September 18, 2013 at 12:19 pm
(This post was last modified: September 18, 2013 at 12:54 pm by Angrboda.)
I kind of zoned out on the tl;dr of the last page, so apologies in advance. The long and short of it is that there are solid scientific reasons for dismissing the results of reincarnation studies, and it's not because people are dogmatically opposed to the supernatural. The studies involved are examples of extremely poorly designed studies, with the result being that there is not adequate justification for assigning any degree of confidence, whether 0% or 100%, to their conclusions. I'd go into detail, but I'm feeling lazy. There is one scientist who devoted the bulk of his life to research into the question, and his studies are generally considered the most significant in the field and are probably what one should focus on. If memory serves, there are a number of good articles on his work at csicop.org, and Mary Roach's book Spook goes into the subject (and she's funny as hell to read, so, recommended).
As to the question of why children are used, yes, there are mundane reasons having to do with our biases surrounding the testimony of children. However, the more significant reason is that the younger the subject, the less potential that the person's testimony has been contaminated by acquisition of information from mundane sources. The younger the subject, presumably, the greater confidence that the subject could not have obtained their knowledge of the target through any other means but reincarnation. (It's worth noting that most conventional depictions of reincarnation posit that the reincarnated soul has no memory of their past lives. This is plentifully represented in myth across cultures as diverse as the Greeks with their myth of the river Lethe to the Chinese goddess Meng Po Niang and her five flavored tea of forgetfulness. Thus the studies of 'memories' of reincarnated subjects appears to involve the addition of some hefty ad hoc assumptions, because, without them, there would be nothing to study.)
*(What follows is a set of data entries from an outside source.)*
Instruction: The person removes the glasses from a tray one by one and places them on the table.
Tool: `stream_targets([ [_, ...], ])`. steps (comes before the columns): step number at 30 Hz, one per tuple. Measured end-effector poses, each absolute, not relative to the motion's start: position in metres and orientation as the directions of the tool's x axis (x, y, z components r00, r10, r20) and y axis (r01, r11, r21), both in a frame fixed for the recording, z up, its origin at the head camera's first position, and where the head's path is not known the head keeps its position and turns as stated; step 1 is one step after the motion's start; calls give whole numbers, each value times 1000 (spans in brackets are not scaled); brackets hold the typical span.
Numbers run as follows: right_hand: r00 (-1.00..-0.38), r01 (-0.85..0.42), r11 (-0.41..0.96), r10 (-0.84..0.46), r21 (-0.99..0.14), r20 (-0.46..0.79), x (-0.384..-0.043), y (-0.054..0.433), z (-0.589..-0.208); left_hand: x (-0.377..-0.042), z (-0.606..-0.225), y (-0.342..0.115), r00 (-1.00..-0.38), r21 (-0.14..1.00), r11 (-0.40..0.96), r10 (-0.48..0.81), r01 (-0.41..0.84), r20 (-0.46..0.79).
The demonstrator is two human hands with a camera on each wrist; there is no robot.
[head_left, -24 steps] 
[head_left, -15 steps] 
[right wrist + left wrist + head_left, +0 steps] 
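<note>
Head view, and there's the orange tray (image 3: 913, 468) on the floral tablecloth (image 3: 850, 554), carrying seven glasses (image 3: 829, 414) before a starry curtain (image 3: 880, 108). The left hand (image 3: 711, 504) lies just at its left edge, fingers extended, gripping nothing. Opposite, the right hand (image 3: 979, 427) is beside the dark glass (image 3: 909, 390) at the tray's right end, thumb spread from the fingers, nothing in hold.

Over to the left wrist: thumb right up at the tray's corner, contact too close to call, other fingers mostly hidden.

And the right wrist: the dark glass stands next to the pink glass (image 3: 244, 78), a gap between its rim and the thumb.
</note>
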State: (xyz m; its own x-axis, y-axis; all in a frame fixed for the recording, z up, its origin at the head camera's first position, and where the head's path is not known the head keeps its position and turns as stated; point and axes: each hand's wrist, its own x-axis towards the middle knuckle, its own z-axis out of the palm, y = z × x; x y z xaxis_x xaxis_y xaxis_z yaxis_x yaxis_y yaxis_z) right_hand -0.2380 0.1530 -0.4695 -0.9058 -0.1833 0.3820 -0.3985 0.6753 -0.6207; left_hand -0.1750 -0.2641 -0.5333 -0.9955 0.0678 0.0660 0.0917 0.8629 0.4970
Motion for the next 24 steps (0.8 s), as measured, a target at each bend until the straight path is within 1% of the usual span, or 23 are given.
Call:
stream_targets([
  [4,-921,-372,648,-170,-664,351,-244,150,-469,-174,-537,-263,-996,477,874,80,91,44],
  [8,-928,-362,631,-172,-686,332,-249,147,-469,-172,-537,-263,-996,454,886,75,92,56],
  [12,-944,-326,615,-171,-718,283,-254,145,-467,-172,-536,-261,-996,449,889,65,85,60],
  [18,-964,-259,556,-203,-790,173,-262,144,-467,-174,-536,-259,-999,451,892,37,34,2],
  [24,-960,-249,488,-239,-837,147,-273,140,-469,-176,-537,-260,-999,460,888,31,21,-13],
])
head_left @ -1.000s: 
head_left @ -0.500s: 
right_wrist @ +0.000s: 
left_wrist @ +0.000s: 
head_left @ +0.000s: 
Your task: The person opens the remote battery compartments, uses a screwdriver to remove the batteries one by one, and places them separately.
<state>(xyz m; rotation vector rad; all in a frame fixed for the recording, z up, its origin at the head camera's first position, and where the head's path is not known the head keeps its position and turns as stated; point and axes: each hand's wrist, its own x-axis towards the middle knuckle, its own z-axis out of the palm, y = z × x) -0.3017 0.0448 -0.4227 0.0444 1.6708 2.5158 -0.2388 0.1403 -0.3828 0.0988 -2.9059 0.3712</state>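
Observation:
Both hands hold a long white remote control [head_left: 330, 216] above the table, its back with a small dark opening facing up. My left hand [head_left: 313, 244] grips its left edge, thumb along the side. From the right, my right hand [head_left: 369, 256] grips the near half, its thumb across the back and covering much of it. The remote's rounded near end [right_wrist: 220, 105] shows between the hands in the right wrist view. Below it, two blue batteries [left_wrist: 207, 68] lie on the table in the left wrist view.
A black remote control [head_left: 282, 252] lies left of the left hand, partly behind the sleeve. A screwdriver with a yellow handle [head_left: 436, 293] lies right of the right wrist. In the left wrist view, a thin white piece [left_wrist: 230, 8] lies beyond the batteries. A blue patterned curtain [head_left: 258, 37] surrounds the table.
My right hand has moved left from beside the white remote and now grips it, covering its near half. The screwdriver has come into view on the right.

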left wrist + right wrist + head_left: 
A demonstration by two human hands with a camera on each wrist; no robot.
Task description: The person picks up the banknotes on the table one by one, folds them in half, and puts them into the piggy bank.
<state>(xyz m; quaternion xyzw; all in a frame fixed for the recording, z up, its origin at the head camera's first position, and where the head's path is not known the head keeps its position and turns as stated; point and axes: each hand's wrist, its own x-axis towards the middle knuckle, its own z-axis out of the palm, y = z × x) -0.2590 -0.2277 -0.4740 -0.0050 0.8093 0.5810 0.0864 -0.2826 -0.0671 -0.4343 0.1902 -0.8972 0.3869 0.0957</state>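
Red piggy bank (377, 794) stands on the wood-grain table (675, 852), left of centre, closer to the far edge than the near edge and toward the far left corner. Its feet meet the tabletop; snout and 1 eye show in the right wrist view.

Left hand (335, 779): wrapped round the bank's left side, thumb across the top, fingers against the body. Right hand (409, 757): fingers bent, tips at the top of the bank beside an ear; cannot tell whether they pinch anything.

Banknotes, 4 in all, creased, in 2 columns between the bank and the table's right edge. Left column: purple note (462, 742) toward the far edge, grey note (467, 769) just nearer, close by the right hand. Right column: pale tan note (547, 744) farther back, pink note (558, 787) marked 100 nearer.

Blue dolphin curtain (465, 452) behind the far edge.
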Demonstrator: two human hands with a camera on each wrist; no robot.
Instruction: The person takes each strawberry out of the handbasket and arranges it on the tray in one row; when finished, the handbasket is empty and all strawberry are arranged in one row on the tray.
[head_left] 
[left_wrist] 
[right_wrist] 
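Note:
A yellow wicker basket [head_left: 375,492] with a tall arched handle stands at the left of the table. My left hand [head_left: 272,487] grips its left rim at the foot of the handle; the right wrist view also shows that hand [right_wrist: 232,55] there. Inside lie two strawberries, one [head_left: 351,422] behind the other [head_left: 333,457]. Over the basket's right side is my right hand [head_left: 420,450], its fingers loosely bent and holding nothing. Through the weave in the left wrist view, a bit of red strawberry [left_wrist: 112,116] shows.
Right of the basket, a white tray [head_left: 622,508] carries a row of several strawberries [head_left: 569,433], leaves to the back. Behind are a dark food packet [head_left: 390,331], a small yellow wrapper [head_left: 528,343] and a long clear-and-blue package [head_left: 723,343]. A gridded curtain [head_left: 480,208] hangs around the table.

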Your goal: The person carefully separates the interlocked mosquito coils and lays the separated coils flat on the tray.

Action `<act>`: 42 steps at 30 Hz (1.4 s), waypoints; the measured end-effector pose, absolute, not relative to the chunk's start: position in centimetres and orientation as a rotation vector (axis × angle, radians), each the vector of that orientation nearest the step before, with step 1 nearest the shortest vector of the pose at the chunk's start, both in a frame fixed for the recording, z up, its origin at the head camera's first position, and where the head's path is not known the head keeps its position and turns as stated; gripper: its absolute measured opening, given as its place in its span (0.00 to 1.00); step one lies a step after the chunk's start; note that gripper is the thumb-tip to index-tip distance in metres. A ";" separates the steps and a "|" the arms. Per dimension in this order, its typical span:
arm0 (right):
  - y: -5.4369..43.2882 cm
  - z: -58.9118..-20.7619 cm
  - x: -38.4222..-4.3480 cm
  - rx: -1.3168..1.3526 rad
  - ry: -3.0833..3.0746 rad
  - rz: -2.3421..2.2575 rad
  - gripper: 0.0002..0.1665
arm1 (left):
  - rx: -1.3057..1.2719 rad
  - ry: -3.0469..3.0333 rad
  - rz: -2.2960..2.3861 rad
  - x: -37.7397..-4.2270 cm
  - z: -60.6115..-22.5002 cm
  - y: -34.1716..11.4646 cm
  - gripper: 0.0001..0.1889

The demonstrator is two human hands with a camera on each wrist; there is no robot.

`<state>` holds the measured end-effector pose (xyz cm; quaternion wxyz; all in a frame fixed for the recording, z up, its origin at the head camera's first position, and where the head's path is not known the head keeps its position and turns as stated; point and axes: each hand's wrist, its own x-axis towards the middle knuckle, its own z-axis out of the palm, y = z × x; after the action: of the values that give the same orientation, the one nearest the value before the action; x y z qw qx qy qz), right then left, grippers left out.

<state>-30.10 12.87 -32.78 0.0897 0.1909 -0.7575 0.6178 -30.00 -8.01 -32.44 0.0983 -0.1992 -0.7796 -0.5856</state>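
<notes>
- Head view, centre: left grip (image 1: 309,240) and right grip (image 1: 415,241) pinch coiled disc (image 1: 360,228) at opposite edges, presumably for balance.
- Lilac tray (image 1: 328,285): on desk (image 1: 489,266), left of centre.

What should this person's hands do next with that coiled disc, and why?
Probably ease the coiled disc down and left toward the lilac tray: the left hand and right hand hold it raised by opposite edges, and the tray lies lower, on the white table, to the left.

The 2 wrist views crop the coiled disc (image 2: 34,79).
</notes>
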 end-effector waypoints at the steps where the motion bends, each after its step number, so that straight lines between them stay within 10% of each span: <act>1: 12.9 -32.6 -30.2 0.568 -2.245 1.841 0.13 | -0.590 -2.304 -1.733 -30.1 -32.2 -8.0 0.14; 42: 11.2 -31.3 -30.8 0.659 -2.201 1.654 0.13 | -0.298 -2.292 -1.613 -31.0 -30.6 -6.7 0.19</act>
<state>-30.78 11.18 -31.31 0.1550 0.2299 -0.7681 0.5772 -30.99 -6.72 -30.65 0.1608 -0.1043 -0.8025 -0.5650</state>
When people talk about the possibility of souls, dualism, transmigration, and asserting that the link between consciousness and the brain has not been proven, it's typically abundantly clear that much of the person's confidence in the matter is a product of being greatly ignorant of the subject, and basing their speculations on the acquired wisdom of experience and a folk psychology acquired from the culture at large. Their views are ill-informed on the subject because they themselves are ill-informed on the subject, and much of the facts which might qualify their opinion on the matter are in the realm of 'unknown unknowns'. But there appears to be a similar phenomenon on the other side of the coin in people who, equally as ignorant of the specific facts of brain science, assert that the mind is the brain. From these sort of people, you'll receive explanations on the order of suggesting that if you smush enough computational units together, in a complex way, consciousness will pop out; or the ever popular, 'consciousness is an emergent property'. To my view, these 'explanations' are little more than saying that 'it's magic', as these 'explanations' don't actually explain, and are little more than modern substitutes for previous folk wisdom. The view that the mind is the brain seems to be as often informed by ignorance of the subject as the assertion that the mind isn't necessarily the brain is, and the degree, kind of ignorance, and actual sources of confidence in the two assertions often appears remarkably similar.